Instructions to follow - The output should be every line below, retyped exactly, with no images.

Given material -
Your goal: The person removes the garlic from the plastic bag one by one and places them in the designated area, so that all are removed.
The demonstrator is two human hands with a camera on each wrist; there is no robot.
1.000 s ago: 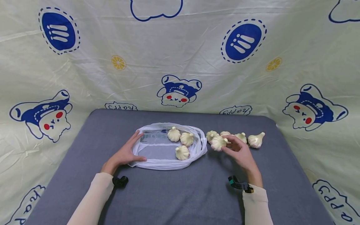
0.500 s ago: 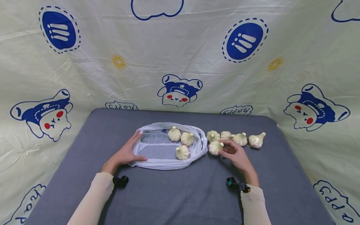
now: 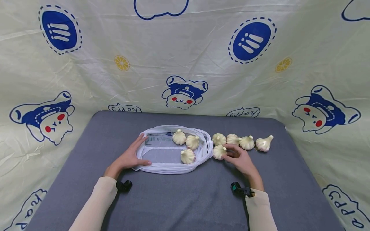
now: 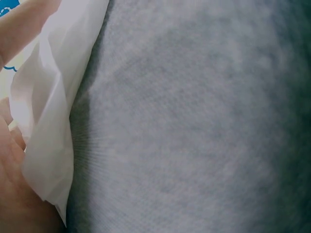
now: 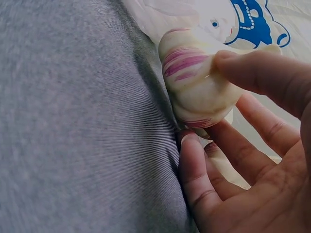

Task answer -
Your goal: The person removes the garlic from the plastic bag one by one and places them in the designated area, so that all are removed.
The demonstrator is two human hands with a camera on each wrist; there is no robot.
1.000 s ago: 
0.500 s ago: 
now: 
now: 
now: 

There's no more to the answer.